◆ **Description of the task**:
Starting at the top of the entries, restate word for word each line up to and including the one with "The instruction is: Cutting".

◆ **Records excerpted from a collection**:
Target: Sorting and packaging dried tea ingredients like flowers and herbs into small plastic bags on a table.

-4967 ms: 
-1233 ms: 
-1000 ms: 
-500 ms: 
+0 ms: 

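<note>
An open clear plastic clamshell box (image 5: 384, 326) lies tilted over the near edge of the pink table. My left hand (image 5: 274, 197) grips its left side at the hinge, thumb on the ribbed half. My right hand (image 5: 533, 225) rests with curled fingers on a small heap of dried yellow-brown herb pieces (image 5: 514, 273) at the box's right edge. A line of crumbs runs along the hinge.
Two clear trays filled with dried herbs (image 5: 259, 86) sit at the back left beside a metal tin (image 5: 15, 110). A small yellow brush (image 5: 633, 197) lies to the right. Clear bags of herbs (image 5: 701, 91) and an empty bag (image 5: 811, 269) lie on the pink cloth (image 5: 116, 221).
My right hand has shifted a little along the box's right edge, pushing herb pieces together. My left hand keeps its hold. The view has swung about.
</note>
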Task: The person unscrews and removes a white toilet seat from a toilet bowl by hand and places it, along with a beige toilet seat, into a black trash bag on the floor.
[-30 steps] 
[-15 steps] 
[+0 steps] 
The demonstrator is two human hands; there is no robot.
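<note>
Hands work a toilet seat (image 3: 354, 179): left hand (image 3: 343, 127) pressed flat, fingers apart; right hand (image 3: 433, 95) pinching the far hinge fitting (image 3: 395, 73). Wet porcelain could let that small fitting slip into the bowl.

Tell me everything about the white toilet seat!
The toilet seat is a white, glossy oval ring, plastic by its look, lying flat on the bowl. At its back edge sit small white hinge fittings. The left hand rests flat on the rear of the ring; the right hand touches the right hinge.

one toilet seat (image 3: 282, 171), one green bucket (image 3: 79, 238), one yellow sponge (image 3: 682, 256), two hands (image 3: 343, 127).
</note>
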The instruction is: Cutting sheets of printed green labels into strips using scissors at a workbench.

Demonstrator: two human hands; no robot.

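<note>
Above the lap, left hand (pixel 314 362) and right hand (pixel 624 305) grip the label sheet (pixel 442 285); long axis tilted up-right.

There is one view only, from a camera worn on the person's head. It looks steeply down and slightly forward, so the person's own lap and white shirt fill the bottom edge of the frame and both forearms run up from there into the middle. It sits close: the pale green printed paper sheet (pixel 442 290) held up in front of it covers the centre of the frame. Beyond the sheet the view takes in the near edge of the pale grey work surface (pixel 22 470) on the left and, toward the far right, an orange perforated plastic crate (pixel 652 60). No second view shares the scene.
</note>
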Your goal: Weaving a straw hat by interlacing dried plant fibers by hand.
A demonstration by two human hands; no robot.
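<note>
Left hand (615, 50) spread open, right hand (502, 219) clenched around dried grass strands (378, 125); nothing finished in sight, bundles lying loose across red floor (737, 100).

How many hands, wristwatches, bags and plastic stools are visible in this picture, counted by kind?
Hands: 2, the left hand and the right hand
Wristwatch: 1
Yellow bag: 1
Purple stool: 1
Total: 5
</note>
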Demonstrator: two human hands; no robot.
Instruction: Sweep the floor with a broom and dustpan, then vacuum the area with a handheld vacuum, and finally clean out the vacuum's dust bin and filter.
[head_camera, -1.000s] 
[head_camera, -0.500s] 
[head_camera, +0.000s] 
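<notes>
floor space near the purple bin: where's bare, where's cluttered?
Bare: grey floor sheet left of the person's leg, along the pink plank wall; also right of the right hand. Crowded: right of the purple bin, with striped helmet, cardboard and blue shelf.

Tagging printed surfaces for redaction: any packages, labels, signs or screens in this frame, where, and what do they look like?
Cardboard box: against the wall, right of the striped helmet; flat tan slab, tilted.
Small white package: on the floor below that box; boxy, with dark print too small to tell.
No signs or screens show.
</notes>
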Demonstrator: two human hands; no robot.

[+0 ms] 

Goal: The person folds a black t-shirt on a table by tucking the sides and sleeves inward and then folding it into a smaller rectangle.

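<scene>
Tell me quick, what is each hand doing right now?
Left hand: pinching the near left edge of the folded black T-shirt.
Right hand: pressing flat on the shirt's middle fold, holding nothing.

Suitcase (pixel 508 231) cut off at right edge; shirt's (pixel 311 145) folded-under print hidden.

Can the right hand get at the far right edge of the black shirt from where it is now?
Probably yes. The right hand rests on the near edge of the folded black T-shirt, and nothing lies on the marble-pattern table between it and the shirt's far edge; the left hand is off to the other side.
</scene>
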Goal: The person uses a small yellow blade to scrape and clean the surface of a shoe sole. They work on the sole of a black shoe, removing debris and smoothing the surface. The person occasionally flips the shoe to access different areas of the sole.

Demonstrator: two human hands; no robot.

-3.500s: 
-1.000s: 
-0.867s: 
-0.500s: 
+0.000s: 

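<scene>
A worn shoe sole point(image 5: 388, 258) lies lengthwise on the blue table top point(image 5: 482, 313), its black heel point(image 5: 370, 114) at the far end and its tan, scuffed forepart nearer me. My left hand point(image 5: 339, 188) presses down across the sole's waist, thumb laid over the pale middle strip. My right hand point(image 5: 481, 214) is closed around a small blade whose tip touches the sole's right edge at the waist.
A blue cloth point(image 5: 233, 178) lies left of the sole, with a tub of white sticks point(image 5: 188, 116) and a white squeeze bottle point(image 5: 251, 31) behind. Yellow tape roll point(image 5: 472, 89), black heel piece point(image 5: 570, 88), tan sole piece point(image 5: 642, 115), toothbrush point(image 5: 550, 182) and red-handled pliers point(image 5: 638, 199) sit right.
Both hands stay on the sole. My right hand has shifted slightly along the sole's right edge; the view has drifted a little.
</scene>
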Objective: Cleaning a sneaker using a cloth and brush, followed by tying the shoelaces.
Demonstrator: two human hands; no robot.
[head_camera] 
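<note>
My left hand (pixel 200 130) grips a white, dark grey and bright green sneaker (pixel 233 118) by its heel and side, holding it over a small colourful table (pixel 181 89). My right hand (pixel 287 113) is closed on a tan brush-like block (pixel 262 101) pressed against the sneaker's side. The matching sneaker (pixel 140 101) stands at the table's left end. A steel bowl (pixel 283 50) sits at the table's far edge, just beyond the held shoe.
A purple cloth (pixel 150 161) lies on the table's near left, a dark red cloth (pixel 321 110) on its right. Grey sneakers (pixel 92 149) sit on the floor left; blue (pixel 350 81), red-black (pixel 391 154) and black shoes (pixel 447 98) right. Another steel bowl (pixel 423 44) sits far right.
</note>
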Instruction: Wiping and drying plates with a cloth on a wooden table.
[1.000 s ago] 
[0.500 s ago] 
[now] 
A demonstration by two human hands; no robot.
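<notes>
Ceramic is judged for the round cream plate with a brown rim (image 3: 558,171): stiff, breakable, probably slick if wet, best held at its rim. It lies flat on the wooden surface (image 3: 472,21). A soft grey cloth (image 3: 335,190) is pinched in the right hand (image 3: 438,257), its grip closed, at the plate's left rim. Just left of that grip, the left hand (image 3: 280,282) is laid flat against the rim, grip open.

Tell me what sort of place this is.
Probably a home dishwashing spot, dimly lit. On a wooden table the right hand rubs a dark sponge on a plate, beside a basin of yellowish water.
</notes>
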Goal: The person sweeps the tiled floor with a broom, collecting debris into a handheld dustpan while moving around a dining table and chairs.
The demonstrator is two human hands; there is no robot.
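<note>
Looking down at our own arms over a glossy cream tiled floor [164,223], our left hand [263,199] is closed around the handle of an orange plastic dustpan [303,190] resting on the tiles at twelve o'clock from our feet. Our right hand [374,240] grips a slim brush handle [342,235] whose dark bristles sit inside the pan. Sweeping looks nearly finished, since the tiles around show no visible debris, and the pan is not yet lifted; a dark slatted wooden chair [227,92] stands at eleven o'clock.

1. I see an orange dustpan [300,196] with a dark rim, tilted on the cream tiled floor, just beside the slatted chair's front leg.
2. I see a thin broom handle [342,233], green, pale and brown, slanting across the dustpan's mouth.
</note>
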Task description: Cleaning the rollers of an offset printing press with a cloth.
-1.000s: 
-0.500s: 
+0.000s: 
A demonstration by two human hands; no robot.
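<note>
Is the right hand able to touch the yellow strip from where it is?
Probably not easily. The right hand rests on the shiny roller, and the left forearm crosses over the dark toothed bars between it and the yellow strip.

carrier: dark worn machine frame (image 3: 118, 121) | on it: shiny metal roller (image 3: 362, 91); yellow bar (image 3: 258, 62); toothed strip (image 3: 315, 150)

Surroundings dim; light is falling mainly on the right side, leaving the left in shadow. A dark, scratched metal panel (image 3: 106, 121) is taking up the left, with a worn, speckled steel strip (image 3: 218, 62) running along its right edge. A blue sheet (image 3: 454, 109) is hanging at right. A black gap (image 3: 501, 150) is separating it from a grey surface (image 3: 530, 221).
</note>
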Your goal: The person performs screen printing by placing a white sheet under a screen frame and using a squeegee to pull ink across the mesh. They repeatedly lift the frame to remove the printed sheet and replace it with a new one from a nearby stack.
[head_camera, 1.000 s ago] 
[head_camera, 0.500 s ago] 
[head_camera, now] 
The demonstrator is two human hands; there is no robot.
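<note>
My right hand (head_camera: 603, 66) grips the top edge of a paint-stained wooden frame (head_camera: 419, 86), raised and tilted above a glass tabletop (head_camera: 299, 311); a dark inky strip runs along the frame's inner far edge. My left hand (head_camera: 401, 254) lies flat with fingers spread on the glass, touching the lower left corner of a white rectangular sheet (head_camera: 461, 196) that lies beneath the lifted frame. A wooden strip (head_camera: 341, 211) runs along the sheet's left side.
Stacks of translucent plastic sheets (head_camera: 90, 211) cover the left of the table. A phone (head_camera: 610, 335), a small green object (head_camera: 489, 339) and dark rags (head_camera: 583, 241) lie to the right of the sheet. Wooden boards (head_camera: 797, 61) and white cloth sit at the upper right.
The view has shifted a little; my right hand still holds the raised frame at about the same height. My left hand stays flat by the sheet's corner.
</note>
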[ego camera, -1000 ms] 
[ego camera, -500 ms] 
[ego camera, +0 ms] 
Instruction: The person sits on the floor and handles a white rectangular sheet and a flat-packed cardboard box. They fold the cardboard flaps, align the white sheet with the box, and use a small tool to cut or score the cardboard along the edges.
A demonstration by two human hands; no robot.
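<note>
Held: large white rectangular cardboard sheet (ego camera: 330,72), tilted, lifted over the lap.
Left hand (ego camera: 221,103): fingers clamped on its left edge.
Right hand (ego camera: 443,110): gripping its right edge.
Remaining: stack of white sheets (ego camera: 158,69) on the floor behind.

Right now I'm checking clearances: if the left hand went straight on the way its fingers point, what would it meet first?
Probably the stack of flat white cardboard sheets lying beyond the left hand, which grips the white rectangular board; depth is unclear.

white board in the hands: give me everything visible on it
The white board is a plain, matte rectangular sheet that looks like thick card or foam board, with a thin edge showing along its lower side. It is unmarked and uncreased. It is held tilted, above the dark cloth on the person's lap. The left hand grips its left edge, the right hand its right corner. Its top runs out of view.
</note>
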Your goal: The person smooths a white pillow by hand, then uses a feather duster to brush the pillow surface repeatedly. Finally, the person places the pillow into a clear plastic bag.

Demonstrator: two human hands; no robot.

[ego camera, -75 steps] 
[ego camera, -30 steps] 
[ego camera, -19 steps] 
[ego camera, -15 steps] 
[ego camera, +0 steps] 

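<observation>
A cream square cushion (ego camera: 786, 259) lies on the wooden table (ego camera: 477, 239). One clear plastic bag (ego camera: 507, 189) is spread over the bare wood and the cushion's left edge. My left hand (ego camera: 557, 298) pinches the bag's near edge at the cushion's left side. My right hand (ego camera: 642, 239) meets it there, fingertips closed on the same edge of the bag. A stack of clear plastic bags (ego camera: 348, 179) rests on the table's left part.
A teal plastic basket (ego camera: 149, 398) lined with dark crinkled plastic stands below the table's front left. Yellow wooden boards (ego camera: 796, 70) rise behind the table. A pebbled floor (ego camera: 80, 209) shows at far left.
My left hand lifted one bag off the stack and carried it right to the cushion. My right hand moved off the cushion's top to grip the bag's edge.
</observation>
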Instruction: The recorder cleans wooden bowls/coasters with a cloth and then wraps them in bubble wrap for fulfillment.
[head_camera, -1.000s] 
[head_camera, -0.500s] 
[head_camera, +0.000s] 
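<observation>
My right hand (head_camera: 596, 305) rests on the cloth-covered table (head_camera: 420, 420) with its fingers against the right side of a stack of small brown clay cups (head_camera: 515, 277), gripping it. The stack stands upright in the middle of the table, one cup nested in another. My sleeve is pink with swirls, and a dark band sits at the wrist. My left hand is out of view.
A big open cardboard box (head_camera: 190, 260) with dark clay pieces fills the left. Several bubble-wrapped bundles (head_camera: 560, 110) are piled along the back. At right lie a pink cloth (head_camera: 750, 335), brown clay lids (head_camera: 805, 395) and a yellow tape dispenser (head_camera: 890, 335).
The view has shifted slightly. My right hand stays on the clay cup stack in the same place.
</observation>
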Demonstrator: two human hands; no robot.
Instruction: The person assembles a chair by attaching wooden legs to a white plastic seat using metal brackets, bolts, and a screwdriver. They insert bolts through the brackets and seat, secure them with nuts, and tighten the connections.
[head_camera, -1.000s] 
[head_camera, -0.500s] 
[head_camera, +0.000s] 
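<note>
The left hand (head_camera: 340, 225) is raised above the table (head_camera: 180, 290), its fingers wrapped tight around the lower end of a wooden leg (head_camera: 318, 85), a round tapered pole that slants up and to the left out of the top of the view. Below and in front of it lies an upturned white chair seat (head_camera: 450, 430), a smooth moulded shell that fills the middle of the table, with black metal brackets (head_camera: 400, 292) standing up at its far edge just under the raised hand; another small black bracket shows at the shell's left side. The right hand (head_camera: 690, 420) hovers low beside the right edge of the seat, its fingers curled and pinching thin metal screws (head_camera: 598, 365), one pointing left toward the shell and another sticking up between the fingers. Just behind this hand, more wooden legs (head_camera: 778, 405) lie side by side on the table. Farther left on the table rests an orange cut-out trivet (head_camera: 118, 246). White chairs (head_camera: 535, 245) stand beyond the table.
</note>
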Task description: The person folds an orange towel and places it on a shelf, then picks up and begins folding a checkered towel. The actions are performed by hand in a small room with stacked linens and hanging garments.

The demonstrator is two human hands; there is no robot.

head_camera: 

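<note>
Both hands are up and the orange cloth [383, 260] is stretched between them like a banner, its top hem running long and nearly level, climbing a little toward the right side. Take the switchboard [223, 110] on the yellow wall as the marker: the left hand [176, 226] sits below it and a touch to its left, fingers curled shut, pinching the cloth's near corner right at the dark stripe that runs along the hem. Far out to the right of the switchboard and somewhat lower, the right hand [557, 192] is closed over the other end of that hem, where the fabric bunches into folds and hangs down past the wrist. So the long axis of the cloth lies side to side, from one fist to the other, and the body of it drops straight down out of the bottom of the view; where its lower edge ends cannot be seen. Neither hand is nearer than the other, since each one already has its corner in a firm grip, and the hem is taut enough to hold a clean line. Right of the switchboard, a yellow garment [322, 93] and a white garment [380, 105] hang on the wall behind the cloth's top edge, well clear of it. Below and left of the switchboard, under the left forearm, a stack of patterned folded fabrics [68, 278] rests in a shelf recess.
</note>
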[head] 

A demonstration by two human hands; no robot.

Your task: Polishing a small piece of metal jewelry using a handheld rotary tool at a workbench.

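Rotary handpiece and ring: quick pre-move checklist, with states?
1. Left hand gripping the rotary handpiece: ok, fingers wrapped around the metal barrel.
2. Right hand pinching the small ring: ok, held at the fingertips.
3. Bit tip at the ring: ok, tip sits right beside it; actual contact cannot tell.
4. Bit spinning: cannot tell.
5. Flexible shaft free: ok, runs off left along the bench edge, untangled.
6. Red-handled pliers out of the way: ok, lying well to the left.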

◆ **Task result**:
Target: Sorting and packaging dried tea ingredients like flowers and herbs into small plastic bags on a table.

-4967 ms: 
-1233 ms: 
-1000 ms: 
-500 ms: 
+0 ms: 

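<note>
An open clear plastic clamshell box (image 5: 384, 326) lies tilted over the near edge of the pink table. My left hand (image 5: 274, 197) grips its left side at the hinge, thumb on the ribbed half. My right hand (image 5: 533, 225) rests with curled fingers on a small heap of dried yellow-brown herb pieces (image 5: 514, 273) at the box's right edge. A line of crumbs runs along the hinge.
Two clear trays filled with dried herbs (image 5: 259, 86) sit at the back left beside a metal tin (image 5: 15, 110). A small yellow brush (image 5: 633, 197) lies to the right. Clear bags of herbs (image 5: 701, 91) and an empty bag (image 5: 811, 269) lie on the pink cloth (image 5: 116, 221).
My right hand has shifted a little along the box's right edge, pushing herb pieces together. My left hand keeps its hold. The view has swung about.
</note>
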Task: The person unscrews and removes a white toilet seat from a toilet bowl by hand and places it, along with a beige toilet seat, into a black trash bag on the floor.
[-30 steps] 
[-15 steps] 
[+0 steps] 
The demonstrator is two human hands; there is no robot.
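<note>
Hands work a toilet seat (image 3: 354, 179): left hand (image 3: 343, 127) pressed flat, fingers apart; right hand (image 3: 433, 95) pinching the far hinge fitting (image 3: 395, 73). Wet porcelain could let that small fitting slip into the bowl.

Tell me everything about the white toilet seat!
The toilet seat is a white, glossy oval ring, plastic by its look, lying flat on the bowl. At its back edge sit small white hinge fittings. The left hand rests flat on the rear of the ring; the right hand touches the right hinge.

one toilet seat (image 3: 282, 171), one green bucket (image 3: 79, 238), one yellow sponge (image 3: 682, 256), two hands (image 3: 343, 127).
</note>
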The instruction is: Cutting sheets of printed green labels into strips using scissors at a workbench.

There is no more output to give.